→ PROBLEM DETAILS
Print the listing in full, exactly as it stands.

→ TASK DATA
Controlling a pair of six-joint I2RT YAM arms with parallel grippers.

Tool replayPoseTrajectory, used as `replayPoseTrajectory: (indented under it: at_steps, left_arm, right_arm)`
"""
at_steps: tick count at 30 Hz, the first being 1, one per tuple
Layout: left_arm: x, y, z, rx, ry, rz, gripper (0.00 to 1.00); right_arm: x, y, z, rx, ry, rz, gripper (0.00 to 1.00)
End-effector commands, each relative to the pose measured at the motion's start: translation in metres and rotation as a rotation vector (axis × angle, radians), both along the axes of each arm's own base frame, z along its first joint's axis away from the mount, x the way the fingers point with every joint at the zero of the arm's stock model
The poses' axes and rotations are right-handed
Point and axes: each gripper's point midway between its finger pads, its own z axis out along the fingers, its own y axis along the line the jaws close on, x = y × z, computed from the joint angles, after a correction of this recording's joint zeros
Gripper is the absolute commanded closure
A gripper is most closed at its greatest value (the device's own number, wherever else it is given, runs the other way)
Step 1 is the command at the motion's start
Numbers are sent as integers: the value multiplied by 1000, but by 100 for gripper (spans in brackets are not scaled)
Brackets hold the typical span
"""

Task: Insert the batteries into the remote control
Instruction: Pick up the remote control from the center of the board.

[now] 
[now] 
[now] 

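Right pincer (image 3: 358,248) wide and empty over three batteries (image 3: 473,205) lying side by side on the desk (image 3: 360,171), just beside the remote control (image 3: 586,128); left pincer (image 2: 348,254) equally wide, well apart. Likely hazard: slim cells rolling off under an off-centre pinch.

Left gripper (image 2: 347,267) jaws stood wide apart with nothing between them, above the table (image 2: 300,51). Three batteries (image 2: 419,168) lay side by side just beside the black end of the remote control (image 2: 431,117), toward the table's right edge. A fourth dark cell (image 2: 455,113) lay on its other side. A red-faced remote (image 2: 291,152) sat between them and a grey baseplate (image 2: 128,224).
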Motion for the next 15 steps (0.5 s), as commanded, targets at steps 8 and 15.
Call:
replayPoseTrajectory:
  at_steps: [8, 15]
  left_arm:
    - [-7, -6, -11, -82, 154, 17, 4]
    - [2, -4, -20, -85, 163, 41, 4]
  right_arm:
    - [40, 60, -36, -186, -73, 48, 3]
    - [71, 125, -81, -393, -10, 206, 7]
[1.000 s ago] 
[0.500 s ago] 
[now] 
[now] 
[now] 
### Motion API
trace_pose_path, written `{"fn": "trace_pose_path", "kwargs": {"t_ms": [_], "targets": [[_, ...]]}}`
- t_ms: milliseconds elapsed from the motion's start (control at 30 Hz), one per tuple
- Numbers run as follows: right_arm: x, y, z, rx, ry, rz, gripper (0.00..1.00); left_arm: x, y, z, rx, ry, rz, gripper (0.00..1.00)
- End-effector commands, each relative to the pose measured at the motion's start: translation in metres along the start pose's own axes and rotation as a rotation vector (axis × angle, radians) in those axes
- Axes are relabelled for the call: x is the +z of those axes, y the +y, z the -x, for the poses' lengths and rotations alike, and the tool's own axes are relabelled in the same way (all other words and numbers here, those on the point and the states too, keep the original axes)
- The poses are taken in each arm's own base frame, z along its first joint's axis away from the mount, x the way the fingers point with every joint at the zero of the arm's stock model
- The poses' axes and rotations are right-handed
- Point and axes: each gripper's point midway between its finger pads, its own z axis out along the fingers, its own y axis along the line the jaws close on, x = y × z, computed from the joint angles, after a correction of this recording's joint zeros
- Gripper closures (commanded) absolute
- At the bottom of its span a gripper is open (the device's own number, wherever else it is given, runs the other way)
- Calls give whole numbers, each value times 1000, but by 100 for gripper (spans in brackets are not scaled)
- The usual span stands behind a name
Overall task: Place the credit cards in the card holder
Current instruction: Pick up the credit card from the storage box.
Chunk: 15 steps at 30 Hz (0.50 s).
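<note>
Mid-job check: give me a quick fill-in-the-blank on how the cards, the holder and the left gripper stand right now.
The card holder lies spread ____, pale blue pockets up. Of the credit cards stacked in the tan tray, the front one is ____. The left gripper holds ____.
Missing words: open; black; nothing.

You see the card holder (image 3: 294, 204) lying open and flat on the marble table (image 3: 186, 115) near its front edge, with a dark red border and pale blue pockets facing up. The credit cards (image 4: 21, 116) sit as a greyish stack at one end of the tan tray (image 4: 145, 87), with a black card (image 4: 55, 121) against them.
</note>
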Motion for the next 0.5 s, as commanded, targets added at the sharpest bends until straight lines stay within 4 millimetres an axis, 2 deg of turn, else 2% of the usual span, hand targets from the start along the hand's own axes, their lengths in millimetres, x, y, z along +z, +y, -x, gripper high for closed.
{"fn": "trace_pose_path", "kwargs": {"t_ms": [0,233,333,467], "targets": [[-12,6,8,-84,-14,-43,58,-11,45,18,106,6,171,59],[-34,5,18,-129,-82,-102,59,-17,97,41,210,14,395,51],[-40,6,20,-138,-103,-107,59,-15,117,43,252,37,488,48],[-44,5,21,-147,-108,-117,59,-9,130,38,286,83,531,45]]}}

→ SOLVED EXERCISE
Controlling a pair of six-joint I2RT YAM arms with parallel grippers.

Tool replayPoseTrajectory, used as `replayPoseTrajectory: (indented under it: at_steps, left_arm, right_arm)`
"""
at_steps: tick count at 30 Hz, the first being 1, one per tuple
Layout: left_arm: x, y, z, rx, ry, rz, gripper (0.00 to 1.00); right_arm: x, y, z, rx, ry, rz, gripper (0.00 to 1.00)
End-effector commands, each relative to the pose measured at the motion's start: translation in metres and rotation as a rotation vector (axis × angle, radians), both along the axes of each arm's own base frame, z along its first joint's axis away from the mount, x the way the fingers point with every joint at the zero of the arm's stock model
The poses' axes and rotations are right-handed
Point and axes: each gripper's point midway between its finger pads, its own z axis out along the fingers, its own y axis along the line the jaws close on, x = y × z, computed from the joint angles, after a correction of this recording's joint zeros
Gripper is the absolute commanded closure
A gripper is most closed at its greatest value (the device's own number, wherever else it is given, runs the other way)
Step 1 is the command at the motion's start
Numbers are sent as integers: the value multiplied by 1000, but by 100 for gripper (spans in brackets are not scaled)
Brackets hold the typical span
"""

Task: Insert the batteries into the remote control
Instruction: Pick up the remote control from the center of the board.

[now] 
[now] 
[now] 

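Right pincer (image 3: 358,248) wide and empty over three batteries (image 3: 473,205) lying side by side on the desk (image 3: 360,171), just beside the remote control (image 3: 586,128); left pincer (image 2: 348,254) equally wide, well apart. Likely hazard: slim cells rolling off under an off-centre pinch.

Left gripper (image 2: 347,267) jaws stood wide apart with nothing between them, above the table (image 2: 300,51). Three batteries (image 2: 419,168) lay side by side just beside the black end of the remote control (image 2: 431,117), toward the table's right edge. A fourth dark cell (image 2: 455,113) lay on its other side. A red-faced remote (image 2: 291,152) sat between them and a grey baseplate (image 2: 128,224).
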Motion for the next 15 steps (0.5 s), as commanded, targets at steps 8 and 15.
Call:
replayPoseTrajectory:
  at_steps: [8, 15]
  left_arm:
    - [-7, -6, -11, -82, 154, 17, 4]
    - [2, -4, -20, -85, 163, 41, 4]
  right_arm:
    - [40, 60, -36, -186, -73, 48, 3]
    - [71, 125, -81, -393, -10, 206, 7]
[1.000 s ago] 
[0.500 s ago] 
[now] 
[now] 
[now] 
### Motion API
trace_pose_path, written `{"fn": "trace_pose_path", "kwargs": {"t_ms": [_], "targets": [[_, ...]]}}`
- t_ms: milliseconds elapsed from the motion's start (control at 30 Hz), one per tuple
- Numbers run as follows: right_arm: x, y, z, rx, ry, rz, gripper (0.00..1.00); left_arm: x, y, z, rx, ry, rz, gripper (0.00..1.00)
- End-effector commands, each relative to the pose measured at the motion's start: translation in metres along the start pose's own axes and rotation as a rotation vector (axis × angle, radians) in those axes
- Axes are relabelled for the call: x is the +z of those axes, y the +y, z the -x, for the poses' lengths and rotations alike, and the tool's own axes are relabelled in the same way (all other words and numbers here, those on the point and the states too, keep the original axes)
- The poses are taken in each arm's own base frame, z along its first joint's axis away from the mount, x the way the fingers point with every joint at the zero of the arm's stock model
- The poses' axes and rotations are right-handed
- Point and axes: each gripper's point midway between its finger pads, its own z axis out along the fingers, its own y axis along the line the jaws close on, x = y × z, computed from the joint angles, after a correction of this recording's joint zeros
- Gripper closures (commanded) absolute
- At the bottom of its span a gripper is open (the device's own number, wherever else it is given, runs the other way)
- Calls give whole numbers, each value times 1000, but by 100 for gripper (spans in brackets are not scaled)
- The usual span stands behind a name
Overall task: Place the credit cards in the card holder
Current instruction: Pick up the credit card from the storage box.
Chunk: 15 steps at 30 Hz (0.50 s).
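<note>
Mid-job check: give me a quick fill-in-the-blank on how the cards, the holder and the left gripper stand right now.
The card holder lies spread ____, pale blue pockets up. Of the credit cards stacked in the tan tray, the front one is ____. The left gripper holds ____.
Missing words: open; black; nothing.

You see the card holder (image 3: 294, 204) lying open and flat on the marble table (image 3: 186, 115) near its front edge, with a dark red border and pale blue pockets facing up. The credit cards (image 4: 21, 116) sit as a greyish stack at one end of the tan tray (image 4: 145, 87), with a black card (image 4: 55, 121) against them.
</note>
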Motion for the next 0.5 s, as commanded, targets added at the sharpest bends until straight lines stay within 4 millimetres an axis, 2 deg of turn, else 2% of the usual span, hand targets from the start along the hand's own axes, their lengths in millimetres, x, y, z along +z, +y, -x, gripper high for closed.
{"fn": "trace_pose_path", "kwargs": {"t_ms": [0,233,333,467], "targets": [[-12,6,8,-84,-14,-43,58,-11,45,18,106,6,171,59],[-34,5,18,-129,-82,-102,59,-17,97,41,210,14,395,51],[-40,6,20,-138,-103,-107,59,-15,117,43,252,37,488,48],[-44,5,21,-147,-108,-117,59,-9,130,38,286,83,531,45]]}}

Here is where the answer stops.